== Exercise goal ==
Which lines of the records contain the word "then"? Show each of them.

== Data to process ==
Start of Block
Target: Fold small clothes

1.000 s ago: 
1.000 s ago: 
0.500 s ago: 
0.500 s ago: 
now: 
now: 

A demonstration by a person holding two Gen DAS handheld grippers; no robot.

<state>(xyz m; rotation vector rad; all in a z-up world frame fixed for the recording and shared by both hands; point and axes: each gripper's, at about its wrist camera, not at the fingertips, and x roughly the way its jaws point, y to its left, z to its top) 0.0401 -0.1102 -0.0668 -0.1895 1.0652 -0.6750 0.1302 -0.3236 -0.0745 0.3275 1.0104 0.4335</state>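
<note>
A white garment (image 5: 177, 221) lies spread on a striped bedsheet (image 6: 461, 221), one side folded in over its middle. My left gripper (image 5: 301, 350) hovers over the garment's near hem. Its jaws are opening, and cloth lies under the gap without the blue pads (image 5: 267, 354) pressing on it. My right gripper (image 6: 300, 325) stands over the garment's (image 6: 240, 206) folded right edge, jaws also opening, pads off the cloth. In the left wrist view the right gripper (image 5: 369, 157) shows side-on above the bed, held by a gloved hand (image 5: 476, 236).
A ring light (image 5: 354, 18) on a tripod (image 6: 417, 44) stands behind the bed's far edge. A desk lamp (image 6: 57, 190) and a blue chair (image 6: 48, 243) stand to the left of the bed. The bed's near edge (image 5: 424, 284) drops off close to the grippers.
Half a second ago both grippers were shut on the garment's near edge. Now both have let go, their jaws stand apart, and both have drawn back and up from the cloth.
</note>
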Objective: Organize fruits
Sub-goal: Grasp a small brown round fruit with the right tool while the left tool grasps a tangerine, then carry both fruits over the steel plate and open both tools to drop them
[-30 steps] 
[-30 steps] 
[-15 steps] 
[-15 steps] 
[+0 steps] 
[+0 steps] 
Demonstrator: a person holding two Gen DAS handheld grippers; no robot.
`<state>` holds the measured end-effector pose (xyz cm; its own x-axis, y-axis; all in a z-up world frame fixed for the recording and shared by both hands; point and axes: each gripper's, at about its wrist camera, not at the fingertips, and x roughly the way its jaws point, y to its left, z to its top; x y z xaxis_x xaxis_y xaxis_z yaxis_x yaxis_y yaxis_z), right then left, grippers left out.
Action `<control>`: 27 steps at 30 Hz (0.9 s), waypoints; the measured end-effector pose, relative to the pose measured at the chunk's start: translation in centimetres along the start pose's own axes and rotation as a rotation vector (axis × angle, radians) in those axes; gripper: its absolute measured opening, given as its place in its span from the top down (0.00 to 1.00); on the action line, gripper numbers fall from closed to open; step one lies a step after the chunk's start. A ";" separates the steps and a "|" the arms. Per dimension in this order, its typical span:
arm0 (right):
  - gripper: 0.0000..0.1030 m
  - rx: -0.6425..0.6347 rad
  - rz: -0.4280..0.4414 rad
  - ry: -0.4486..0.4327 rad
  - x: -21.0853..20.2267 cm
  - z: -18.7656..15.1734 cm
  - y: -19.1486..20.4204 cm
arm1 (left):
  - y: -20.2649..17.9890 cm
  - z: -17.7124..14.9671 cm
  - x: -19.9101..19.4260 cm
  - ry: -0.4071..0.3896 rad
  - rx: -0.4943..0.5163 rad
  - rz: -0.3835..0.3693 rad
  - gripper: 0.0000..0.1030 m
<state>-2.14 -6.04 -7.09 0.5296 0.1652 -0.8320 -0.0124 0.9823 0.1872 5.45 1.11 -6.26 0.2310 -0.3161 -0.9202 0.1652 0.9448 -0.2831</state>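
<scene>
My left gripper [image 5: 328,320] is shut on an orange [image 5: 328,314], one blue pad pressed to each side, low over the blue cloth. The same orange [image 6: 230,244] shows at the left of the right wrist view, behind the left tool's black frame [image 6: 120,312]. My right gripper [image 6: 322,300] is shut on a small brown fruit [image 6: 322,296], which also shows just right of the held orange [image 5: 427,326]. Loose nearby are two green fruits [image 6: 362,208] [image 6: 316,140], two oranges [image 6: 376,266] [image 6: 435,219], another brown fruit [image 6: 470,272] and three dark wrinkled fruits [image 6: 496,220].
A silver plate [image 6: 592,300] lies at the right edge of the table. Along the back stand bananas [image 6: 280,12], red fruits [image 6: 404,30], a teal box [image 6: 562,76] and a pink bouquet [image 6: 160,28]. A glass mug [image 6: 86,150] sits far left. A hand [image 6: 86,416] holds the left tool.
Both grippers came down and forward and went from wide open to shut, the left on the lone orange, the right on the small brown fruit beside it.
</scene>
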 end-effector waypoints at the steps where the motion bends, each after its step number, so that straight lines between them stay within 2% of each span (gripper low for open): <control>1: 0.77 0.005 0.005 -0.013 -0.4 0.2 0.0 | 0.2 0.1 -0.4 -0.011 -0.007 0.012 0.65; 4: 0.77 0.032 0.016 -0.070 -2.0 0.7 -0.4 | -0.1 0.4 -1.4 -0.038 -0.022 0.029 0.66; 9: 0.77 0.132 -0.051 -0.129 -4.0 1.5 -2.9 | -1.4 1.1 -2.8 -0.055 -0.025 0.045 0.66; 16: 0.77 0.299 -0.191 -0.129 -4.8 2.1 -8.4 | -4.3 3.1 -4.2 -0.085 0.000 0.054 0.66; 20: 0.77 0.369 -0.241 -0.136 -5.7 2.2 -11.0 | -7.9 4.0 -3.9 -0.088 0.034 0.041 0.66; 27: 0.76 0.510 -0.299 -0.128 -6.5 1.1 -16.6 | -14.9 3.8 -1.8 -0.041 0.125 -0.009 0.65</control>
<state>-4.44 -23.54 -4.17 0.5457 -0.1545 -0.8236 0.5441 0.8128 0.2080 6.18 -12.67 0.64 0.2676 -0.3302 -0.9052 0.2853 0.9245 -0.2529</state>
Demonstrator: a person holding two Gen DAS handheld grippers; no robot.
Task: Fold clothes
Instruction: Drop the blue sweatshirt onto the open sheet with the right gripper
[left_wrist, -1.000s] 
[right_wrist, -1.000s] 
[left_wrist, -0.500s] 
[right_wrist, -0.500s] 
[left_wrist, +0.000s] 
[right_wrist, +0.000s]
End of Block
== Expected answer ==
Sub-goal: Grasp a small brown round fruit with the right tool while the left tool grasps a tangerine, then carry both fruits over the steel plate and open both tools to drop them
`<state>` holds the measured end-effector pose (xyz cm; its own x-axis, y-axis; all in a z-up world frame fixed for the recording and shared by both hands; point and axes: each gripper's, at about its wrist camera, not at the fingertips, and x roughly the way its jaws point, y to its left, z to its top; x y z xaxis_x xaxis_y xaxis_z yaxis_x yaxis_y yaxis_z), right then left, grippers left out.

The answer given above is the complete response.